:: Information shown

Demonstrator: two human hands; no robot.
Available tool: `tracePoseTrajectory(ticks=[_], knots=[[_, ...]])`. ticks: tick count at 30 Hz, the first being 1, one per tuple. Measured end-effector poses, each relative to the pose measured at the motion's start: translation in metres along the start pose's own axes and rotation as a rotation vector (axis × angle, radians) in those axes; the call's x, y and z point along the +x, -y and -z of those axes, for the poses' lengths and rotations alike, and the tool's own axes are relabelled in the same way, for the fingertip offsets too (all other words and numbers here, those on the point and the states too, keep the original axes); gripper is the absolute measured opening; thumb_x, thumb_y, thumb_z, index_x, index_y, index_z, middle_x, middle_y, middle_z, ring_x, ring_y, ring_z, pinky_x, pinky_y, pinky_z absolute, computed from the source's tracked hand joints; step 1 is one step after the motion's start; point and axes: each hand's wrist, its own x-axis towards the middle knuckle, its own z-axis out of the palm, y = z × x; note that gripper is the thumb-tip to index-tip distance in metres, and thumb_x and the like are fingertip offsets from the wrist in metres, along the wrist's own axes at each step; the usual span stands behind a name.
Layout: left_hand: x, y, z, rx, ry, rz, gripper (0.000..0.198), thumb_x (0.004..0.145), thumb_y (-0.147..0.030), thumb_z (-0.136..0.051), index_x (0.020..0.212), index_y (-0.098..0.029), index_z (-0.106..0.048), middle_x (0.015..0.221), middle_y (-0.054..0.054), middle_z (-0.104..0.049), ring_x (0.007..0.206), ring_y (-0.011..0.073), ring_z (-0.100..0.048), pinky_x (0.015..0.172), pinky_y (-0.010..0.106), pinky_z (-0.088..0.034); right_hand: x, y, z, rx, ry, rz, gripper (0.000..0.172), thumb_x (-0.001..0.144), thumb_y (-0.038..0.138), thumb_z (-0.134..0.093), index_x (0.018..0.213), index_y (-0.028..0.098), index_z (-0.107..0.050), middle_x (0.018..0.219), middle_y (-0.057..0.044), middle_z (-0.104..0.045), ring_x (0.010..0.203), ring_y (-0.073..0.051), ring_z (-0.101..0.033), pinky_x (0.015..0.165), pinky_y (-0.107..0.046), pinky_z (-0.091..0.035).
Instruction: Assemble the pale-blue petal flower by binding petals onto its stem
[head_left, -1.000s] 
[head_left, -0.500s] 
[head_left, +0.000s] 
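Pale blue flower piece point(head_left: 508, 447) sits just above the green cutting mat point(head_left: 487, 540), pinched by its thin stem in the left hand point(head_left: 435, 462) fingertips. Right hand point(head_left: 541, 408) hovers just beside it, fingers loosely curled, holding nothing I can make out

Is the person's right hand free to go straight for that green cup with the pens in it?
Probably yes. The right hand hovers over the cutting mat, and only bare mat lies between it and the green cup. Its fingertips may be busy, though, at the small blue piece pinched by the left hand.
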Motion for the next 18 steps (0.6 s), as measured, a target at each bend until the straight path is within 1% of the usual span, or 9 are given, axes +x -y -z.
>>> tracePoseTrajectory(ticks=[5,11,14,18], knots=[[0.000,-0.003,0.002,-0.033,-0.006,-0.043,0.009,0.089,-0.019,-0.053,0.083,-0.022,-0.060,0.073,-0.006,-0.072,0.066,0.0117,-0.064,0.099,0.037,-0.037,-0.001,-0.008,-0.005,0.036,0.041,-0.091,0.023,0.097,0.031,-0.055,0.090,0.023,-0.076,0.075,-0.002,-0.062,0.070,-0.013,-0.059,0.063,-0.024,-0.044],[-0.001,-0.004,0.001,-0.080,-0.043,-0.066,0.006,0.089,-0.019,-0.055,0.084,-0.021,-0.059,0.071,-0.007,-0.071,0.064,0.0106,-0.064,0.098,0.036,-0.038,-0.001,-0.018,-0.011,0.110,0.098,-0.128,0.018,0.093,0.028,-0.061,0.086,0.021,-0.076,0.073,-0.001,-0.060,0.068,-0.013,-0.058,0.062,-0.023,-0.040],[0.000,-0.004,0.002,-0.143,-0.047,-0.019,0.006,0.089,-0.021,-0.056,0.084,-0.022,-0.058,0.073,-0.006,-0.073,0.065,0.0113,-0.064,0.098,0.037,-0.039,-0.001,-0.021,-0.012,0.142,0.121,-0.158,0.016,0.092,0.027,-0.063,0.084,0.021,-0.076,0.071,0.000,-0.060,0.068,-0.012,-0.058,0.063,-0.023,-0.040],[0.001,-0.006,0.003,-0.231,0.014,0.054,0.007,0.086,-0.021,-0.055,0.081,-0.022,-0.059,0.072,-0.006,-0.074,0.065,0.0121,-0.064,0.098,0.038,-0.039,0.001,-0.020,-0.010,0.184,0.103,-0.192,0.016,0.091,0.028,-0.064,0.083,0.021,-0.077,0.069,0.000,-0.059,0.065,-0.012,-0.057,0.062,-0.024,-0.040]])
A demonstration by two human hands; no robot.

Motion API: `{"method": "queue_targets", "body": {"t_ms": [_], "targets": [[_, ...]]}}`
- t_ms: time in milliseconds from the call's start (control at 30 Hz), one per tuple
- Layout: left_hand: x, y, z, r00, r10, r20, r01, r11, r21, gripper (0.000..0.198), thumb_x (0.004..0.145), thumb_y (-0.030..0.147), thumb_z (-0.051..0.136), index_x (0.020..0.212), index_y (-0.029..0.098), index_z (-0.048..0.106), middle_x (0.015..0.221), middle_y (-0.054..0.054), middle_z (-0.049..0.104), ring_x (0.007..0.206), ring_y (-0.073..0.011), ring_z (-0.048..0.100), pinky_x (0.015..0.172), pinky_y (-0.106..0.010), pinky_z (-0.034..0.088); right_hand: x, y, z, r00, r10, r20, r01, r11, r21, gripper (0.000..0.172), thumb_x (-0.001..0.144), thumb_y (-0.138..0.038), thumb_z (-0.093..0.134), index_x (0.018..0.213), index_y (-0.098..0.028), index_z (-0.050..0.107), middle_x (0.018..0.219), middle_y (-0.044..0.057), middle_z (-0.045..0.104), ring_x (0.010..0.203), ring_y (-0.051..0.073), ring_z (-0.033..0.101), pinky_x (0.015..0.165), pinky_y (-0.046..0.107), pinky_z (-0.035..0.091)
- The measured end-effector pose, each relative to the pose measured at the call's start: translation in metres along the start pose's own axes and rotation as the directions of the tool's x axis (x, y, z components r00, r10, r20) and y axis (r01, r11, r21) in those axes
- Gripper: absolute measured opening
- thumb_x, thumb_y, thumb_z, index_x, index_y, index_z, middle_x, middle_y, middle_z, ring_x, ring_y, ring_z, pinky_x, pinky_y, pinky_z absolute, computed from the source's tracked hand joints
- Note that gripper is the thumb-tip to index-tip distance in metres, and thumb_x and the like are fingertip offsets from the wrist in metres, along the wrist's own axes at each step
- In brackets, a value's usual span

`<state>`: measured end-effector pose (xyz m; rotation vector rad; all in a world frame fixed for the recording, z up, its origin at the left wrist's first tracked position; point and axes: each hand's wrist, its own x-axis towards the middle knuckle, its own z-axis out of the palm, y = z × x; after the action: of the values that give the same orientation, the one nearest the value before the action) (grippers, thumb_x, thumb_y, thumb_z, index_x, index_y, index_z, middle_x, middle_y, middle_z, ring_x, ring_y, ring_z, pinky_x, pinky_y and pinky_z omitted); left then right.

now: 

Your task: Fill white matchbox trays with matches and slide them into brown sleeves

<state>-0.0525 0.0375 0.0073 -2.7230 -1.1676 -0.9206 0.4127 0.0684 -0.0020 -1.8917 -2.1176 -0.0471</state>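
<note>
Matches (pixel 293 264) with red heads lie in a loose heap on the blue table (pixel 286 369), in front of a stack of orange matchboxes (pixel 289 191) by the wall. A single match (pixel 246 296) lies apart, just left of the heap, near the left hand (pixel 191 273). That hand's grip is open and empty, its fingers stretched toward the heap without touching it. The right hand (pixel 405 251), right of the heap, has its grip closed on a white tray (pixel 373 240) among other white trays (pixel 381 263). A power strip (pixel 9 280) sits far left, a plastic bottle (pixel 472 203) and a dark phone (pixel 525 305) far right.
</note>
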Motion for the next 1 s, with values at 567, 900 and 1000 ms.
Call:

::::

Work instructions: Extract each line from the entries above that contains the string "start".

Answer section:
Available tool: `tracePoseTrajectory(ticks=[_], knots=[[_, ...]])`. ticks: tick count at 30 Hz, the first being 1, one per tuple. Measured end-effector poses, each relative to the pose measured at the motion's start: translation in metres along the start pose's own axes and rotation as a rotation vector (axis × angle, radians) in those axes; the call's x, y and z point along the +x, -y and -z of those axes, for the poses' lengths and rotations alike, and the tool's own axes are relabelled in the same way, for the fingertip offsets too (all other words and numbers here, those on the point and the states too, keep the original axes); gripper is the absolute measured opening; thumb_x, thumb_y, thumb_z, index_x, index_y, index_z, middle_x, middle_y, middle_z, ring_x, ring_y, ring_z, pinky_x, pinky_y, pinky_z absolute, computed from the source's tracked hand joints; step 1 is one step after the motion's start; point and axes: each hand's wrist, its own x-axis towards the middle knuckle, its own z-axis out of the palm, y = z × x; note that gripper is the thumb-tip to index-tip distance in metres, and thumb_x and the like are fingertip offsets from the wrist in metres, along the wrist's own axes at each step; the usual span stands behind a name.
- t_ms: time in milliseconds from the call's start (control at 30 Hz), one per tuple
- The measured end-effector pose, each relative to the pose measured at the call's start: translation in metres along the start pose's own axes and rotation as the directions of the tool's x axis (x, y, z components r00, r10, r20) and y axis (r01, r11, r21) in those axes

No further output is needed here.